== What the exercise asks ==
State how many lines of the entries hold the string "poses", and output nothing but that count.

Collected data
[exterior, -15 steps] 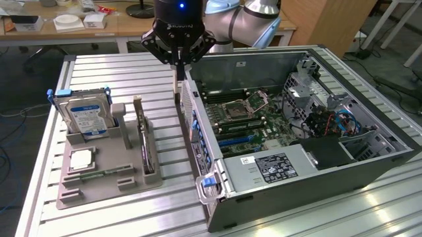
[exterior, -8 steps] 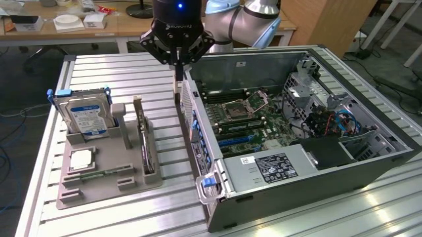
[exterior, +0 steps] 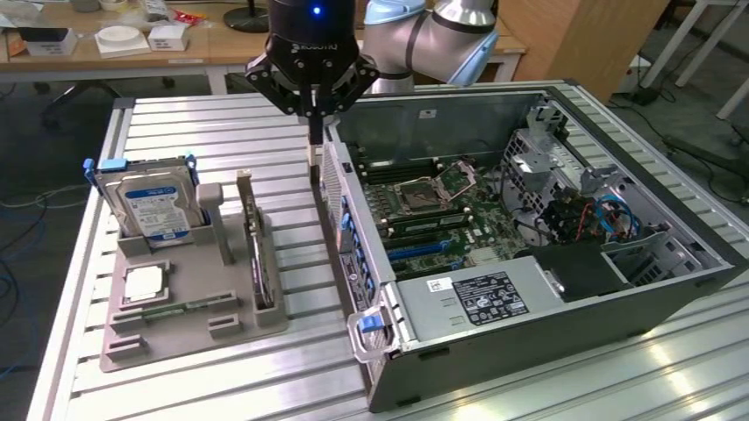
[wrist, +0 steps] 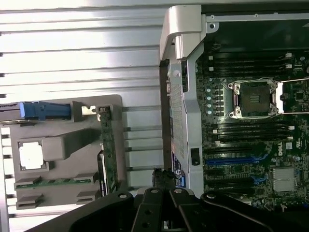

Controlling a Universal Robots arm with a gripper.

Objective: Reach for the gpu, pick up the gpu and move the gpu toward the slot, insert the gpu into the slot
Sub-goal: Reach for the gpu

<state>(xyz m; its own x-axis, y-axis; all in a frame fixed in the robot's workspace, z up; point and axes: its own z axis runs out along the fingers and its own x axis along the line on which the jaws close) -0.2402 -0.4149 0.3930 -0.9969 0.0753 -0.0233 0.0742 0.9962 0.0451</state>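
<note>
The gpu [exterior: 251,250], a thin green card, stands on edge in the grey holder [exterior: 175,338], toward the open computer case. From the wrist view the gpu [wrist: 109,154] is a narrow green strip. My gripper [exterior: 314,167] hangs over the gap between the holder and the case's side wall, to the exterior view's right of the gpu and apart from it. Its fingers are shut with nothing between them. In the wrist view the gripper [wrist: 164,180] sits beside the case wall. A blue slot [exterior: 419,249] [wrist: 231,161] lies on the motherboard inside the case.
A blue-labelled hard drive [exterior: 153,206] stands in the holder to the exterior view's left of the gpu. A processor chip [exterior: 143,282] and a memory stick [exterior: 175,309] lie flat there. The case wall [exterior: 468,346] rises high beside the holder. The slatted metal table [exterior: 210,132] extends around.
</note>
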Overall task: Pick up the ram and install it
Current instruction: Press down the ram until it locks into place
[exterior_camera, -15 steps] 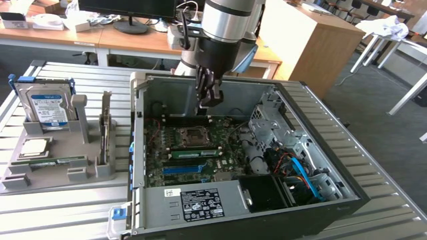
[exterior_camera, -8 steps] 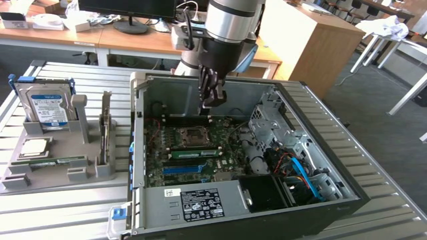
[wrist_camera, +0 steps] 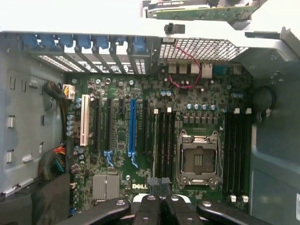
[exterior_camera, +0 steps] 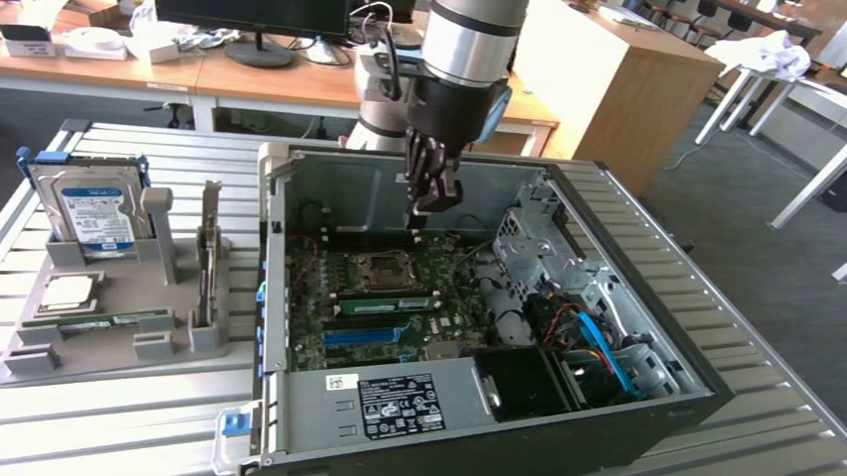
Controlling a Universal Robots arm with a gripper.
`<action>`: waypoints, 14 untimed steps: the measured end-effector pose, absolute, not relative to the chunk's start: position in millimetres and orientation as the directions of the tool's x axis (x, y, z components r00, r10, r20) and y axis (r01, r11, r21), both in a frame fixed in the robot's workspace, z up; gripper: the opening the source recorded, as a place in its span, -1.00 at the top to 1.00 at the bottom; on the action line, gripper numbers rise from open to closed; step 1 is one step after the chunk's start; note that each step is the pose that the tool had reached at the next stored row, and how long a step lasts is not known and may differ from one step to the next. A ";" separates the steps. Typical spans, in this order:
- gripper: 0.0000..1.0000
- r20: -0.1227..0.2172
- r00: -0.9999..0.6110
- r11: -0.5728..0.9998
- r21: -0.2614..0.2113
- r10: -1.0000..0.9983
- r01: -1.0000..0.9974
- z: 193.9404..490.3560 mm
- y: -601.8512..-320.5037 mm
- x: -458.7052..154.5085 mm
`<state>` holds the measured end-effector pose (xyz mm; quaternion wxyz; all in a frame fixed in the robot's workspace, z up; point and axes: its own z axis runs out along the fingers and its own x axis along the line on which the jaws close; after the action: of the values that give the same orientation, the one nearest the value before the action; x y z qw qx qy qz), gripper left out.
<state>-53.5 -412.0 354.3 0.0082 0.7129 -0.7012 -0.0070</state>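
Gripper (exterior_camera: 421,210) clenched and empty, hanging over the circuit board inside the open computer case (exterior_camera: 688,367). We take the ram (exterior_camera: 99,319) to be the slim green stick with small dark chips lying flat in the grey holder (exterior_camera: 79,352) on the worktop, well apart from the gripper; a similar stick (exterior_camera: 384,303) already stands in a slot. We judge a sound pick needs jaws opened before descent, closing mid-length across the thin faces

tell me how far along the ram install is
Done: a green ram stands in a motherboard slot beside the CPU socket. In hand: nothing; the claw is shut above the board. Left: whether the stick is fully seated can't be told.
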 end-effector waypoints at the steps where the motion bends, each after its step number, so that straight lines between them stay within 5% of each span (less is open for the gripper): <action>1: 0.80 0.002 0.016 -0.016 0.022 -1.000 -1.000 354.3 -412.0 -51.9; 14: 0.80 0.002 0.017 -0.017 0.022 -1.000 -1.000 354.3 -412.0 -46.5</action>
<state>-46.5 -412.0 354.3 0.0083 0.7129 -0.7012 -0.0070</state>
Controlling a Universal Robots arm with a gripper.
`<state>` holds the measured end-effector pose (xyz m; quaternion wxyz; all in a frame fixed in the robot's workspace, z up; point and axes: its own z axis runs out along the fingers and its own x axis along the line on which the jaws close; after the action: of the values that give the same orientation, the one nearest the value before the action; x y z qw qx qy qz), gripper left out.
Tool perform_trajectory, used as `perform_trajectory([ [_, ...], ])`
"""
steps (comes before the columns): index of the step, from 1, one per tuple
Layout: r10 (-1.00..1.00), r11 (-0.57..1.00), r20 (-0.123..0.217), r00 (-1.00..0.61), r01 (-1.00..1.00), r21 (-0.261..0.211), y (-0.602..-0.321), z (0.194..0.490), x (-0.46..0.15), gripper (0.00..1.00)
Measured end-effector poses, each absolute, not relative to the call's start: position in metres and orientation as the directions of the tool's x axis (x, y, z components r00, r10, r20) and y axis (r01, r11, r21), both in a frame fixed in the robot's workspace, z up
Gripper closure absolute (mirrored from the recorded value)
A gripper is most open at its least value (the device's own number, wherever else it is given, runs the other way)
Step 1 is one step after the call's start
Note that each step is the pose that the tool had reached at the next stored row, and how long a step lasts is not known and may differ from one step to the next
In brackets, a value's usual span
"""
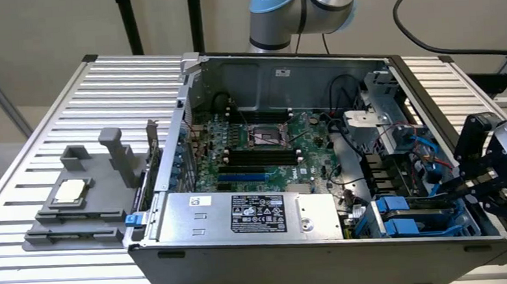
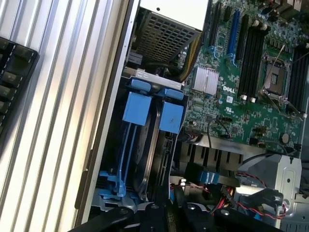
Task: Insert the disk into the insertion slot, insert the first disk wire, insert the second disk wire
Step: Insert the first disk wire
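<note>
- A processor chip is seen on a grey fixture on the slatted tabletop, at the exterior view's left. It is well apart from the work and judged to be at no risk.
- The power supply lies just beside the insertion slot. A sideways slip could drive the disk's end against its metal wall.
- The disk is stood on edge in the slot, held in its bright blue carrier. Whether it is fully seated cannot be told. If pressed while tilted, it could be jammed on the rails or a blue clip could be snapped.
- Near the slot, a blue wire and thin red and black wires are draped across the bay. They could be snagged or pinched by any move made close beside them.
- The gripper is reached into the case at the exterior view's right, just over the disk's end. In the wrist view its fingers are drawn nearly together. No clear hold on anything can be made out.
- On the power supply's black label, white print is seen but cannot be read.
- On the motherboard, "DELL" is read in white (the only legible word).
</note>
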<state>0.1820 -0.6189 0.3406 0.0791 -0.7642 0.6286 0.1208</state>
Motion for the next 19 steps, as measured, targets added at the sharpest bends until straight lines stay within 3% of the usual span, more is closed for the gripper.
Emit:
perform_trajectory([
  [1,-0.942,-0.197,-0.284,0.182,-0.98,0.027,-0.62,0.342,0.175,0.84],
  [19,-0.955,-0.16,-0.257,0.148,-0.987,0.026,-0.62,0.346,0.153,0.84],
])
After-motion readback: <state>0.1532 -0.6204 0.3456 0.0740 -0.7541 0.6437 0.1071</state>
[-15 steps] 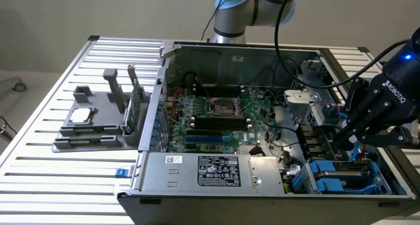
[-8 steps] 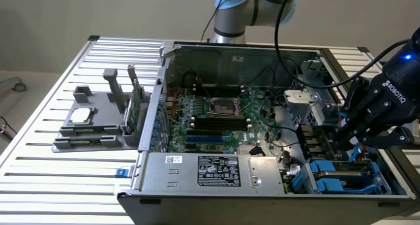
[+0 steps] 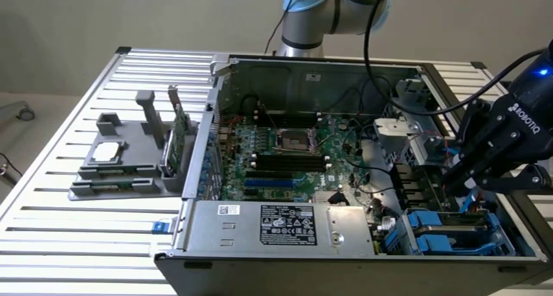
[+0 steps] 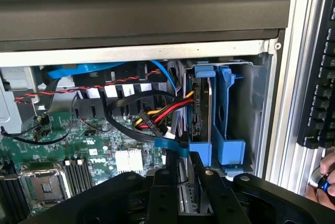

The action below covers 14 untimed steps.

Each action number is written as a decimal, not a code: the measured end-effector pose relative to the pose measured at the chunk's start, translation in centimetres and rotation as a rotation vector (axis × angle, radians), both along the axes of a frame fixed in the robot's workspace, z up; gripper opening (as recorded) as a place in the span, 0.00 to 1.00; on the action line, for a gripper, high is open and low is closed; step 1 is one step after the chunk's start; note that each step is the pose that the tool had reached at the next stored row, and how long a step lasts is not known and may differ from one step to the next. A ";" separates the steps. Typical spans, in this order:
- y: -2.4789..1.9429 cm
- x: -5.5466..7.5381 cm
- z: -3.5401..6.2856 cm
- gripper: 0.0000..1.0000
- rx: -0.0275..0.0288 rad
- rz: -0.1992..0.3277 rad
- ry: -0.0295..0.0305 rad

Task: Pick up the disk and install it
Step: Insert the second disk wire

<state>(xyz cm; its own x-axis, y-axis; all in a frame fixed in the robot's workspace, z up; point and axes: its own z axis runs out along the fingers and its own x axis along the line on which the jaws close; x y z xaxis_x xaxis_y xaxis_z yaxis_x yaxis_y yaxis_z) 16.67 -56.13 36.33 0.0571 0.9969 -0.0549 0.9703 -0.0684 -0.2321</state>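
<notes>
We see the gripper hanging over the drive bay at the exterior view's lower right corner of the computer case, its fingers slightly apart and clamped on nothing. The disk stands on edge in its blue carrier inside that bay, apparently already seated. What worries us is the cables — red, yellow and black, bunched just beside the disk — which a finger could snag. The wrist view gives us those cables up close and a person's hand at the edge; the exterior view gives us the motherboard and the grey holder on the tabletop.
</notes>
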 end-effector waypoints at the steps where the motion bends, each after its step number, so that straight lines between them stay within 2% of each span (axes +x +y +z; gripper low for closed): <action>1: 0.00 0.0 0.08 0.24 -0.0001 0.000 0.0000; 6: -0.04 0.0 0.24 0.24 -0.0001 0.000 0.0000; 14: -0.44 0.1 0.22 0.24 0.0017 0.000 -0.0010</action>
<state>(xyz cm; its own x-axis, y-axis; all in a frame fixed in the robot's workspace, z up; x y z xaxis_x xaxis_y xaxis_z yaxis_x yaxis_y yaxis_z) 16.76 -56.58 36.55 0.0571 0.9970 -0.0532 0.9705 -0.0679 -0.2312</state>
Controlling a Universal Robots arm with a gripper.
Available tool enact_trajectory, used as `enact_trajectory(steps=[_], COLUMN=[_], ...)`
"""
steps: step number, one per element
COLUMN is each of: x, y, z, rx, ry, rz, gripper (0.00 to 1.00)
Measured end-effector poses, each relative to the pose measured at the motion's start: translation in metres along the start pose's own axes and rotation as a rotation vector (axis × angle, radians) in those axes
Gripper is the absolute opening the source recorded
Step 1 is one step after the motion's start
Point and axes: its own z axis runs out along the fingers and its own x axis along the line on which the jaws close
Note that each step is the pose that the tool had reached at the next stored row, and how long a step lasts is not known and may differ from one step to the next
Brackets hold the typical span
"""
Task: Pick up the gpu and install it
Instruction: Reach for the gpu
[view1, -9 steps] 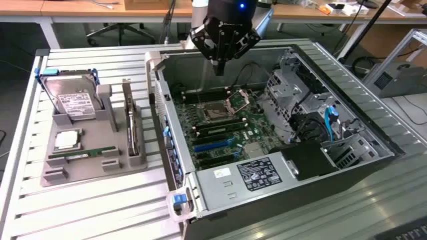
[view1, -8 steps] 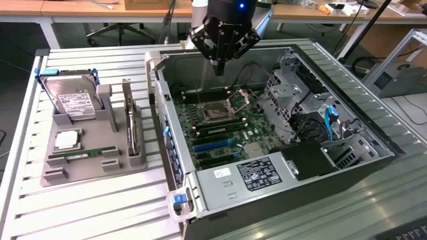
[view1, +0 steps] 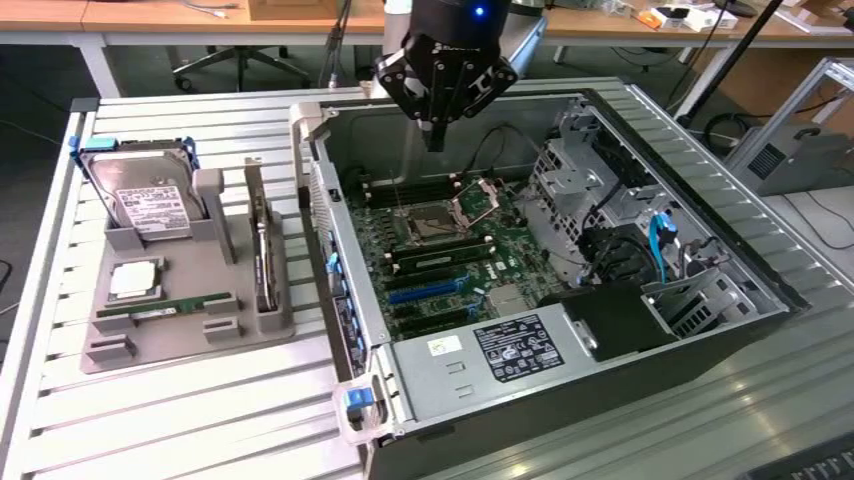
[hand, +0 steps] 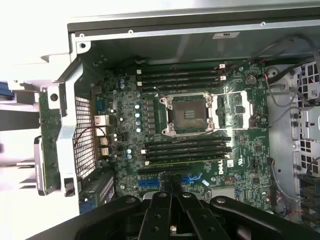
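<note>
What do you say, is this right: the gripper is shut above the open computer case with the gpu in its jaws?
Not quite. The gripper is shut above the open computer case, but its jaws are empty. The exterior view shows the gpu standing on edge in the gray holder, on the exterior view's left of the case.

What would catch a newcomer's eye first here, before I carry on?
The open computer case in the middle, its green motherboard and bare CPU socket exposed. The black gripper hangs shut above the open case, holding nothing. On the grey tray at the exterior view's left, the gpu stands on edge, untouched.
</note>
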Motion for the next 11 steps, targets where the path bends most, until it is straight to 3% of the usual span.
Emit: enact_trajectory(steps=[11], x=[0.0030], y=[-0.0002], z=[-0.0001], rx=[0.0000], ry=[0.0000], rz=[0.000], gripper=[0.11])
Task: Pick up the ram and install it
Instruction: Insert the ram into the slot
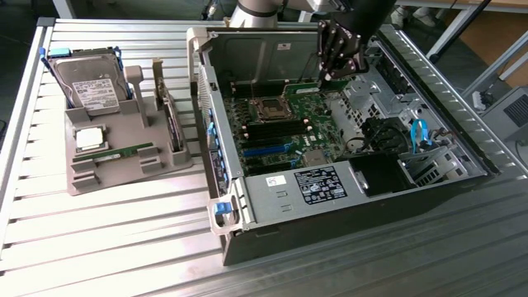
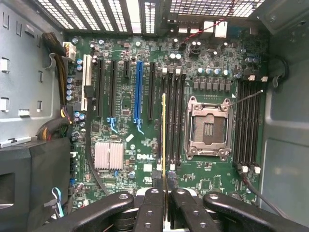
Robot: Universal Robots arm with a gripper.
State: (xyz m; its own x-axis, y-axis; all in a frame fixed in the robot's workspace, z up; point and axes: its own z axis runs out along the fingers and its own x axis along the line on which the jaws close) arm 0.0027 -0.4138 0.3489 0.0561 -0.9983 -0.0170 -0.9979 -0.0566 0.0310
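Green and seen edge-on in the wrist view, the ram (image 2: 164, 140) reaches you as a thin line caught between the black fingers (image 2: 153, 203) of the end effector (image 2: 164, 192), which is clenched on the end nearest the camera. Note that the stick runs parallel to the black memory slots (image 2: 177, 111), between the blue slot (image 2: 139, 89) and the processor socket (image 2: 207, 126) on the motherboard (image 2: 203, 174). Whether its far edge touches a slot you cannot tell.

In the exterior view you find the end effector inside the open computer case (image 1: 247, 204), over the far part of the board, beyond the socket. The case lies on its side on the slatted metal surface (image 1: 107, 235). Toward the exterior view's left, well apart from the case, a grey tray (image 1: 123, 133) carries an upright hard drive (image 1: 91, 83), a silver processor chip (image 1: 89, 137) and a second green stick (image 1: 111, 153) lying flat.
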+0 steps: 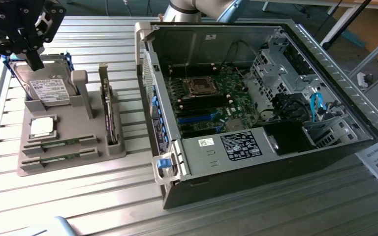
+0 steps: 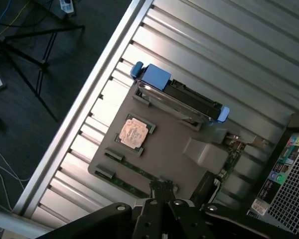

== Solution ==
2